A new way of understanding India's Modern and contemporary art laid out in new book
“Prolixity is not alien to us in India,” wrote the economist and philosopher Amartya Sen in his acclaimed book The Argumentative Indian (2005). “We do like to speak,” he added. Moving Focus, India: New Perspectives on Modern and Contemporary Art, edited by the gallerist and SOAS postgraduate Mortimer Chatterjee, founder of Chatterjee & Lal (Mumbai), is testimony to these assertions.
Born of late-night conversations among friends arguing about the works that mattered most, this two-volume publication brings together a selection of art hits compiled by 54 contributors: a range of artists, curators, writers and historians from the international Indian art world. Akin to a Desert Island Discs model, each nominator chose five works, each work then qualified by a short text and the whole collection contextualised by eight essays and a transcribed roundtable discussion.

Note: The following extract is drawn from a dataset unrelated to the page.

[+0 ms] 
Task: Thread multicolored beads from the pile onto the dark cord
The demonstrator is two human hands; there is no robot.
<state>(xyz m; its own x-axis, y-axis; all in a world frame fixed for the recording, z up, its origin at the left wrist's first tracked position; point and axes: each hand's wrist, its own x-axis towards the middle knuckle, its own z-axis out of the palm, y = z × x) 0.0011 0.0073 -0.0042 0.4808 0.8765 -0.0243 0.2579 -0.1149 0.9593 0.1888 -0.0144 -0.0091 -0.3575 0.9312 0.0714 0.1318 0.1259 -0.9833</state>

Both loquacious and visually abundant, Moving Focus, India is a sprint through many opinions, and replete with the inevitable contradictions and crossovers that any collective endeavour entails. It is both a revealing and unenviable task to whittle down Modern and contemporary art-making and then select your cream of the crop. The aggregation of tastes throws up some expected selections skewed to more established artists: the gloriously intensive studies of daily life by India’s “first Pop artist”, Bhupen Khakhar, a key national and international figure in 20th-century painting, appear five times; contemporary painter Anju Dodiya’s figurative watercolours (often with charcoal), evoking intense autobiographical and psychological dramas, are nominated four times.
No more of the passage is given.